Потом мы поехали за город осматривать памятник «Битва народов».
На возвышении, как бы венчая нежную зелень лужаек, стоит громадная гранитная пирамидища строгой формы, с суровыми фигурами у самого купола. Но нет, я бы даже назвал это не пирамидой, а тревожным колоколом — и вправду похож! — колоколом, готовым набатить на весь мир, взывая людей помнить о войне. Воздвигли этот монумент в честь победы союзных войск над Наполеоном. По бесконечным винтовым ступеням мы поднимались до самой верхотуры, до смотрового пятачка, уложенного из розовых гранитных плит. Головокружительная высь! Весь Лейпциг перед нами… и все окрестности. Сотни тысяч людей бились когда-то здесь насмерть… Но вот беда, только соорудили этот грандиозный памятник-предупреждение в 1913 году, к столетию битвы, — как через год всего, в 1914-м, разразилась первая мировая война…
В Эрфурте мы ночевали в уютной старой гостинице с широкими, беломраморными лестницами, с чугунным кружевом перил и перегородок, с ярко-желтой медью подсвечников и люстр. В просторном, высоком номере (все трое мужчин, мы разместились там) тоже все веяло волнующей стариной: узкие створчатые окна, линогравюра с частоколом эрфуртских церквей, яркий ковер во всю ширину пола, пружинные матрасы с двумя слоями белоснежных одеял — толстенных, но легких, как пух… И — идеальная чистота вокруг.
Утром я проснулся рано, не было еще и шести часов, а за окнами уже вовсю шумела жизнь, громыхали трамваи, улица была полна народу: немцы рано ложатся, но и рано встают…
С высокого моста — подполковник уже бывал здесь — мы любовались раскинувшимся под нами старым Эрфуртом.

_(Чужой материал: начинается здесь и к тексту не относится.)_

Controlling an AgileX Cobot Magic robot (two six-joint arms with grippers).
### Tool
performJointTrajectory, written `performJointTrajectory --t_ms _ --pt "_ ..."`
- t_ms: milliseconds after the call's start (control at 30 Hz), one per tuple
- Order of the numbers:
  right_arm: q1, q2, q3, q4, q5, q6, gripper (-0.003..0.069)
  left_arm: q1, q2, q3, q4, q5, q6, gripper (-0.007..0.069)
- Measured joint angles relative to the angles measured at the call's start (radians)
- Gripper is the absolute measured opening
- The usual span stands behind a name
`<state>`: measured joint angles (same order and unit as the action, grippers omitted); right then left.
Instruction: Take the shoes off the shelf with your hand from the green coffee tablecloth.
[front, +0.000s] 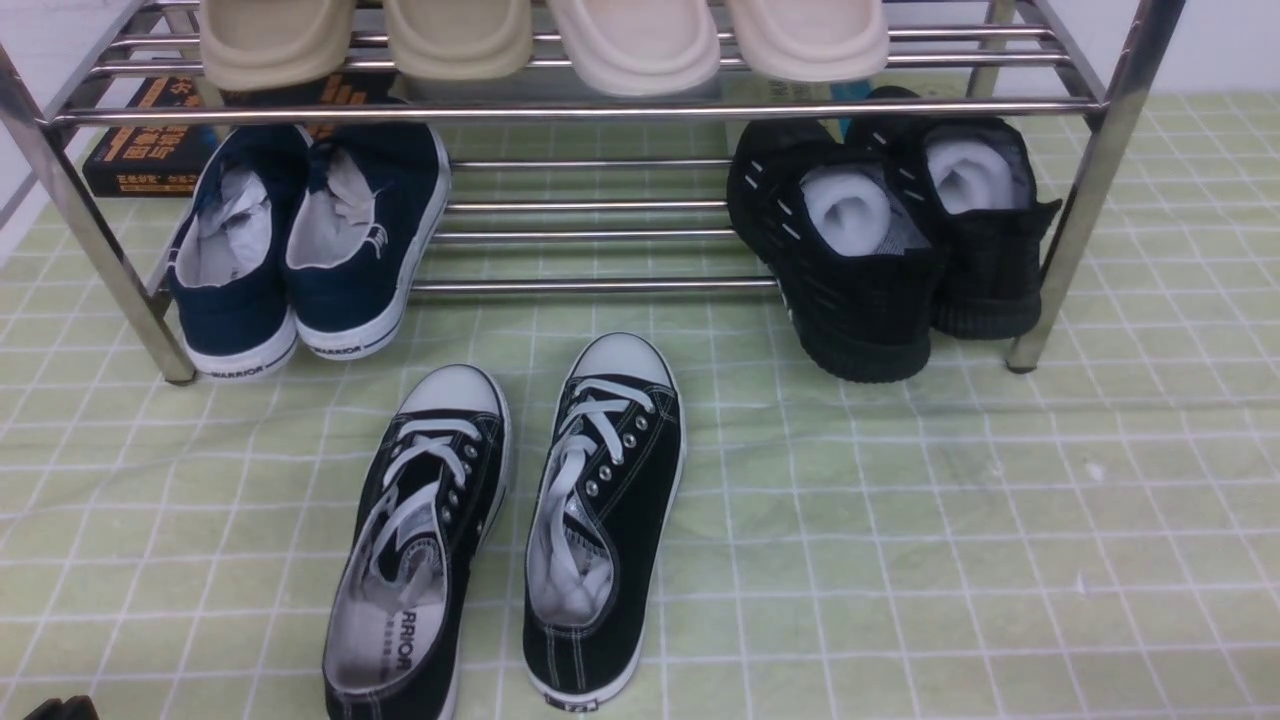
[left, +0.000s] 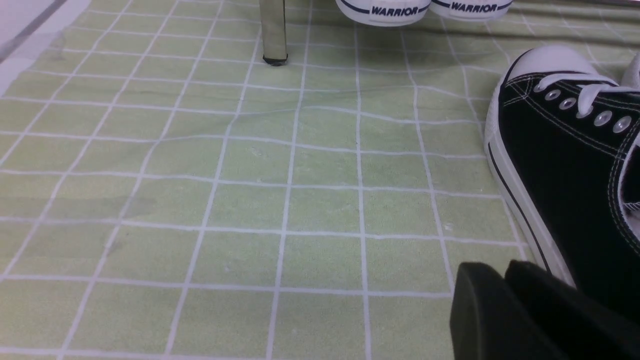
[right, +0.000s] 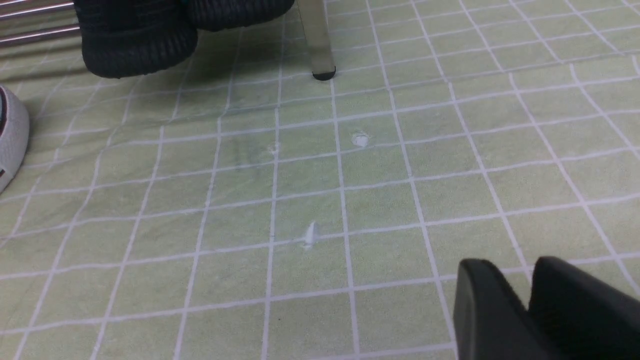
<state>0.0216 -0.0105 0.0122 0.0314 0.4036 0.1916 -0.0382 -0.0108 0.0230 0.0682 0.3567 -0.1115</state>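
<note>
Black canvas shoes (front: 510, 530) on green tablecloth (front: 900, 520), before shelf (front: 590, 110).

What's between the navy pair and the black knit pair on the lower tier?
Nothing: front view shows only bare bars of the shelf between the navy pair and the black knit pair.

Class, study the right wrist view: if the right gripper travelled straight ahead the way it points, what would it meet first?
Probably the shelf leg: bare green coffee tablecloth lies ahead of the right gripper until that chrome upright, though depth is hard to judge.
</note>
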Motion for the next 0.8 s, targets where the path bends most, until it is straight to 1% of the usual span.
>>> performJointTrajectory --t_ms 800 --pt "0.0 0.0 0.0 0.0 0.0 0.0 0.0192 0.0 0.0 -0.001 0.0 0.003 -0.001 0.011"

Впечатляюще! Сколько церквей! Говорят, более тридцати… Их острые шпили густым частоколом вонзаются в синее весеннее небо. А над всеми главенствует трехглавая громадина святого Северия. Мы поднимались в нее по широкой бесконечной лестнице. Необъятное пространство… лес колонн… Роскошная капелла и узорчатые витражи из цветного стекла во всю высоту стен. Ввысь устремленная готика.
Каменная человеческая плоть буйствует и на улицах старого Эрфурта — в памятниках, барельефах, фонтанах. Все это создано далекими предками тех, кто поднимается так рано поутру.

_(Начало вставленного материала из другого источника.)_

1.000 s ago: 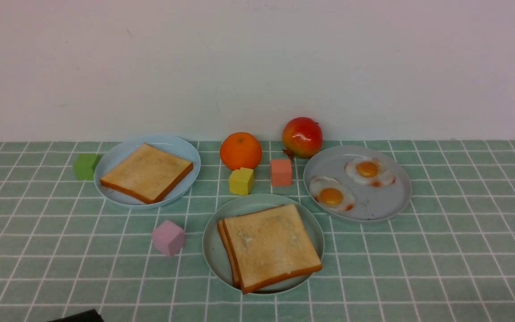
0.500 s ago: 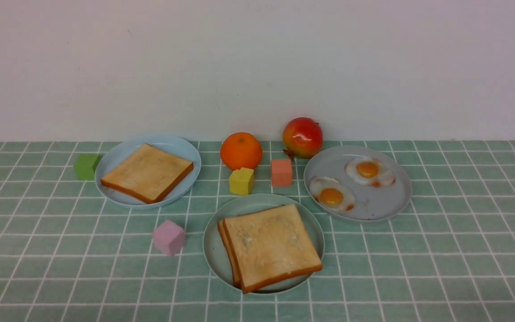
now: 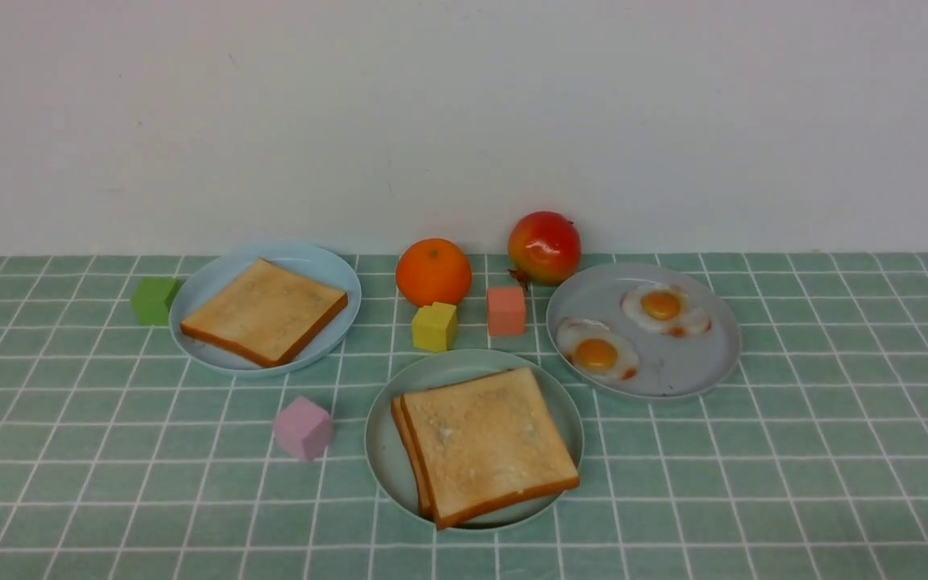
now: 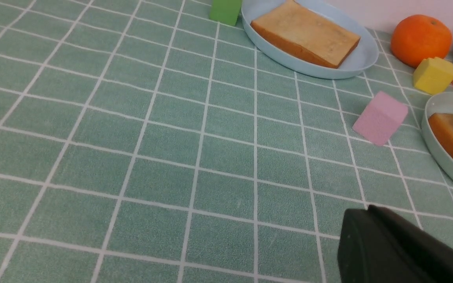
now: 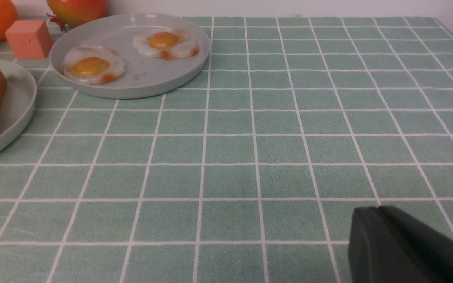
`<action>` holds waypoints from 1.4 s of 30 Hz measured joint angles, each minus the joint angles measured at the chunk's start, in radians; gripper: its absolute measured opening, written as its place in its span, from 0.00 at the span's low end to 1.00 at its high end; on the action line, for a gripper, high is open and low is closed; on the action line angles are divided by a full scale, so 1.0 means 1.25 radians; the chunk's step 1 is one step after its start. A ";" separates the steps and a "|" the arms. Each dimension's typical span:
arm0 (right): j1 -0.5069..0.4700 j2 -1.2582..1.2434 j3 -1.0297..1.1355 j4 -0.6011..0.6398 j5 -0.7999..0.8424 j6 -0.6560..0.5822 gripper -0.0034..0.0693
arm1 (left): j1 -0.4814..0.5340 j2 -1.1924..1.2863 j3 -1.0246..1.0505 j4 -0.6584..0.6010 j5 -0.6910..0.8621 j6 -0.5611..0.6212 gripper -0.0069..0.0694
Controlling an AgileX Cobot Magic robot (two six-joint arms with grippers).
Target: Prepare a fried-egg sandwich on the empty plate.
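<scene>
Down at 6 o'clock on the counter (image 3: pixel 834 451), the mint plate (image 3: pixel 387 451) holds my stacked sandwich (image 3: pixel 486 443); no egg visible from here. Can't tell either pincer's opening. I'd check the slices sit square, nothing else.

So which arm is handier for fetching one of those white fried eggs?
Probably the right: the round grey plate holding both fried eggs lies on the robot's right, and the right wrist camera faces it. The left one faces the pale blue toast plate.
</scene>
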 joint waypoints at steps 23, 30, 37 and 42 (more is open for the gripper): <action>0.000 0.000 0.000 0.000 0.000 0.000 0.14 | 0.000 0.000 0.000 0.000 -0.001 0.000 0.07; 0.000 0.000 0.000 0.000 0.000 0.000 0.14 | 0.000 0.000 0.000 0.000 -0.001 0.000 0.07; 0.000 0.000 0.000 0.000 0.000 0.000 0.15 | 0.000 0.000 0.000 0.000 -0.001 0.000 0.08; 0.000 0.000 0.000 0.000 0.000 0.000 0.16 | 0.000 0.000 0.000 0.000 -0.001 0.000 0.08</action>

С неослабным интересом я наблюдал за немцами, стараясь запечатлеть в памяти как можно больше живых штрихов. Это, в основном, рослый народ, рыжих мало, все больше блондины да шатены. На вид приветливые, улыбчивые, любят детей, это заметно. Одеваются очень опрятно…
Когда подполковник Броневой закончил свои служебные дела в Лейпциге и Эрфурте, нам нужно было поворачивать обратно. Но он, как и обещал, повез нас не тем же путем, каким ехали сюда, а другим — через Веймар.

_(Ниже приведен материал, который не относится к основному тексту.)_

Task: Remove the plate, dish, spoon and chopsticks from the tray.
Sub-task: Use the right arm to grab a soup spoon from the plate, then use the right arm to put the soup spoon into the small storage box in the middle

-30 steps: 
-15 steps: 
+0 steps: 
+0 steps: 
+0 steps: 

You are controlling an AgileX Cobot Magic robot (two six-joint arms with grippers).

Он тихий, уютный, зеленый, этот Веймар, который уже семьсот лет стоит на земле. Прославили его громкие имена Гете и Шиллера, живших здесь.
Мы побывали в трехэтажном доме-музее великого немецкого поэта и мыслителя Иоганна Вольфганга Гете. Дом его скорее похож на богатейшее средоточие разных искусств, чем на жилой дом. Прекрасные живописные картины и скульптуры художников различных школ и разных эпох, удивительные творения мастеров по дереву, фарфору, стеклу, металлу, богатейшая библиотека… Этот удивительный дом великого хозяина был своего рода литературой, музыкальной, мыслительской меккой. Поэзия, мудрость и красота — вот кто жил и навсегда остался в этом чудо-доме…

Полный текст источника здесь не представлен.